After demonetisation order was given by PM Narendra Modi, digitisation spread quickly and people started to rely on ‘cashless’ transactions. The BJP government patted its back on spreading ‘cashless’ transactions across various villages in India. But by the time the first anniversary has rolled around since demonetisation, it is cash which is seen making a comeback, at least in these ‘cashless’ villages.
In Maharashtra’s Dhasai village, about 100 km from Mumbai, the people willfully accepted digital payments on December 1 last year. The village was popularised as the “first cashless village” in the country. A jewellery store owner, Ashok Mali says he hasn’t used his point-of-sale (PoS) machine for more than a week now. “I don’t think anybody pays with an ATM card now. The machine fails to connect to the server very often,” he says.
A year later, only 15%-20% of daily transactions are cashless according to Swapnil Patkar, president of the traders’ association of Dhasai. Cash has made a comeback, Dhasai says as the villagers are in an illusion that the more ATM cards they use, the more tax deduction happens and the fear of security lapses is always there.

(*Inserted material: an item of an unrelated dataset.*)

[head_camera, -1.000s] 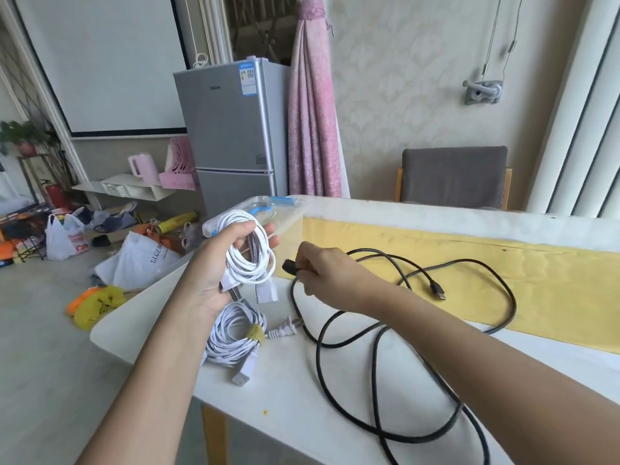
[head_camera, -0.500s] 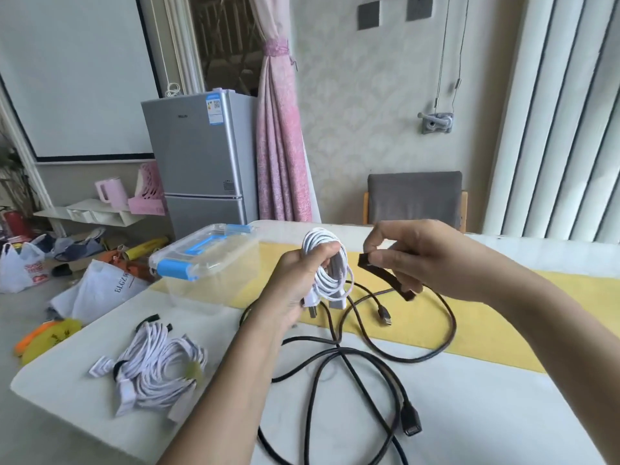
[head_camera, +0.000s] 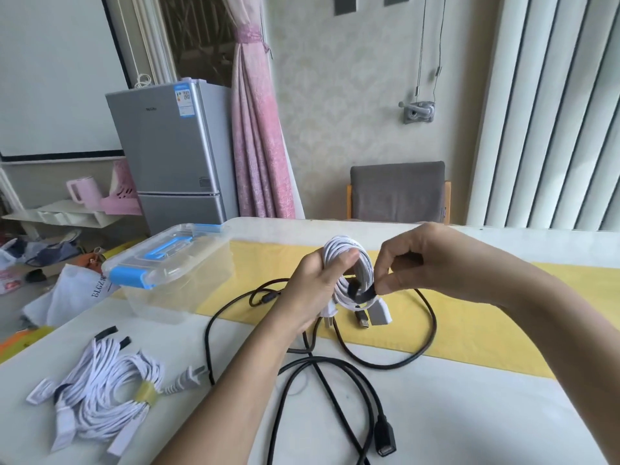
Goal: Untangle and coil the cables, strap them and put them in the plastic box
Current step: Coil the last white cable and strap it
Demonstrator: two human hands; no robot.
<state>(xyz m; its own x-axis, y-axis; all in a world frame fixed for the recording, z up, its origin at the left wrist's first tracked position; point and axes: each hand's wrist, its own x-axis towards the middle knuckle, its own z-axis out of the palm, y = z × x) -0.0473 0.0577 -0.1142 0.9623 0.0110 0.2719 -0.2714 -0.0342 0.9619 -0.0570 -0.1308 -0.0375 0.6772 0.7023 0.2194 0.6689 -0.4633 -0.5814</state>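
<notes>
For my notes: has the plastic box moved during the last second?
No. The plastic box still stands at the yellow runner's left end on the table.

Bright soft daylight, faint shadows, wide-angle edge distortion.

Our left hand [head_camera: 312, 290] hid part of the coil [head_camera: 339, 245]. Our right hand [head_camera: 419, 260] covered one end of the strap [head_camera: 360, 294]. The black cable [head_camera: 384, 437] ran off the bottom edge. We could not read the fridge [head_camera: 167, 146] label.
</notes>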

A month after demonetisation, Jharkhand’s capital Ranchi was the place where the government flagged off the Mission Cashless Jharkhand. A year has passed and the traders and customers now complain about the connectivity, digital illiteracy and bank back-ups. And with the rise of cash among the people, digital transactions have taken a backseat.
A supplier of building materials in Ranchi says he has been having problems with bank machines. He cries that about Rs 1.5 lakh ‘has been stuck’ for the last six months. He plans to return the machine to the bank now.
Additional Chief Secretary (Planning-cum-Finance) Amit Khare said, “One is connectivity, the other is the transaction charge. Still, we can say a lot of ground has been covered.”
Palnar village in Dantewada in Chhattisgarh was the talk of the town in April 2016 as District Collector Saurabh Kumar received award and appreciation from the Prime Minister for transforming this remote village to a “cashless” one. A few days after demonetisation, the district officials had set up a Customer Service Centre to make the villagers withdraw and deposit money digitally.
As per the government data from April to August show digital transactions of about Rs 27 lakh. Dhani Ram Sinha, a shopkeeper with a PoS machine says, “It has garnered a lot of curiosity. People come in just to see how it works. It is a matter of pride for us.”
But the ground reality is very different. Cashless transactions are still not the preferred mode of payment in the village. Muchaki, a resident of the villasge says, “Very few have cards. Bas jo padhe likhe hain, ya service kar rahein hain, card use karte hain. Internet to use karte hain, par paisa cash mein hi dete hain.”